One thing I don’t like as much about navelbine is that it’s a vesicant, which means that it causes a chemical burn in surrounding tissues if it leaks from the vein, so many institutions require patients to have a portacath (“port”) or PICC (peripherally inserted central catheter) line that essentially assures us that the chemo is going directly into a big vein in the chest rather than through a small IV in the arm. Many older patients have rolling, small veins that are especially prone to having exactly the kind of leakage you don’t want.

I may still use navelbine, often with a PICC line or port (our institution doesn’t require it), but I’ve often used gemcitabine. Largely because they require steroid pretreatment and induce hair loss, I haven’t favored the taxanes as much. While a Japanese trial of elderly (not necessarily frail) patients showed better results with taxotere (docetaxel) every three weeks than navelbine (prior post here), I haven’t been wowed enough to adopt that approach. The majority of US oncologists have come to perceive that many patients just have a hard time with taxotere, and there is evidence that the elderly patients did worse with taxotere than with alimta as second line therapy (see prior post). Speaking of which, alimta is also an option I’d definitely consider as a single-agent for a marginal performance status patient with a non-squamous NSCLC, but right now we really don’t have any evidence of it being used in a trial just for poorer risk patients. I’d just surmise that it will look as active and be as well or better tolerated than other options.

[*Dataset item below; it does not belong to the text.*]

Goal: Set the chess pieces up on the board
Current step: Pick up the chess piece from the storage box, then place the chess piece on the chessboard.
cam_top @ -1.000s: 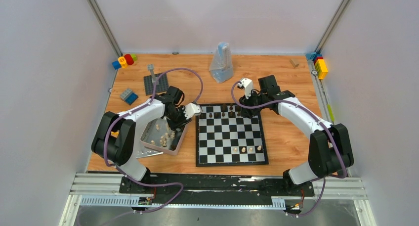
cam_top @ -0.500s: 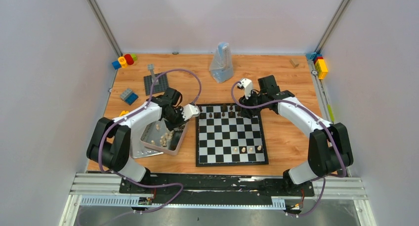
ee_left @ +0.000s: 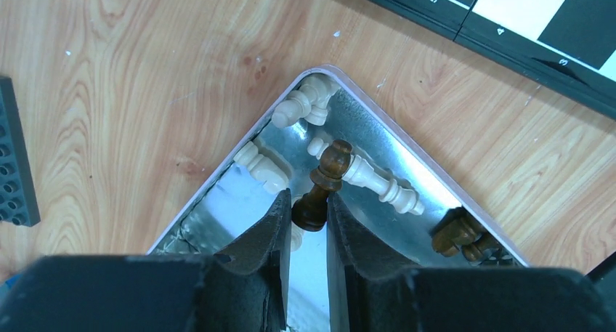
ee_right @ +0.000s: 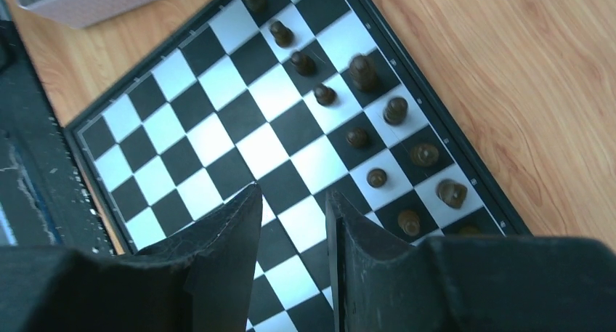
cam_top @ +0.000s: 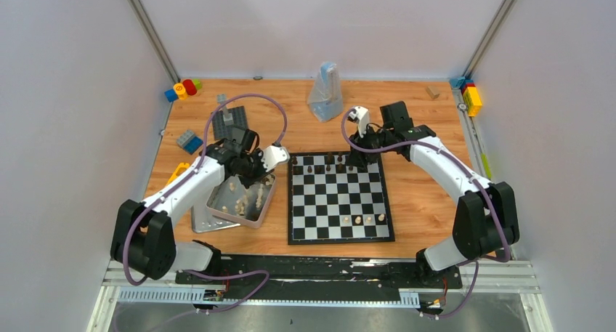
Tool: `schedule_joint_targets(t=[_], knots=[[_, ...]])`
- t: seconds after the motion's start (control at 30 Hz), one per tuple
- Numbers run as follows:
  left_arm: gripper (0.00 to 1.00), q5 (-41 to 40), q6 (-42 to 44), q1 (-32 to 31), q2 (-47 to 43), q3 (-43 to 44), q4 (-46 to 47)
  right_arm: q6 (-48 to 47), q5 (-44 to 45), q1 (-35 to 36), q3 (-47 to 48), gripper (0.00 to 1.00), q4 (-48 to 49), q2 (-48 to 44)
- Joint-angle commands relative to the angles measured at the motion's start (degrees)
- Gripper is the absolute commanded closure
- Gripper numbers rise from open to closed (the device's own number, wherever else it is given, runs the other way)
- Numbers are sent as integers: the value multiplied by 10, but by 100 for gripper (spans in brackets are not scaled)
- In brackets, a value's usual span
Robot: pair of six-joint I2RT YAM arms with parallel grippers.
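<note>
Jaws of downturned left arm (cam_top: 190,184) pinch dark piece (ee_left: 322,187).

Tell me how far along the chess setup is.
Done: dark pieces stand on the board's far rows, a few cream pieces near its front edge. In hand: the left end effector grips a dark piece in the tin. Left: more cream pieces and another dark one lie in the tin; the right end effector is open and empty.

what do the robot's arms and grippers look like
The left arm and right arm have white tubular links with chunky black joints. A purple cable loops loosely along each. The left gripper and right gripper each have two matte black, wedge-shaped fingers.
</note>
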Motion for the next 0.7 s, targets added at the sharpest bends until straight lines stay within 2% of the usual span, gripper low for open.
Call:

Finally, there’s the question of EGFR inhibitors like iressa (gefitinib) and tarceva (erlotinib). Both I (prior post here) and Dr. Laskin (prior post here) have written about a study that showed that poorer performance status patients convincingly do worse with carbo/taxol than with tarceva as first line treatment, so I don’t prefer to “back into” tarceva for patients whose main reason for giving it is that they’re too sick for chemo. I think it’s a fine drug to consider using an EGFR inhibitor first line for patients who have a particular reason to favor it, such as them being a never-smoker or having an EGFR mutation, but to me it appears that the people marginal for chemo aren’t especially well served by starting with tarceva – if they decline, they are out of the running for getting a benefit from chemo, while more patients who fail initial chemo can still try tarceva if they decline. But lest I get too confident about that conclusion, there’s a Japanese trial that directly compared navelbine and iressa in patients over 70 and showed that they performed quite comparably. I suspect, though, that the difference is that this trial wasn’t focusing on frail patients but rather on elderly patients, fit or less fit.

Overall, this brings us back to the early point that elderly isn’t the same as frail or marginal performance status, and that it appears to be consistently more important to tailor the treatment plan based on the performance status of a patient than their chronologic age. But this is still an area where we desperately need more studies: this is a large patient population for which oncologists are largely left to draw their own conclusions because there’s so little real evidence to guide us.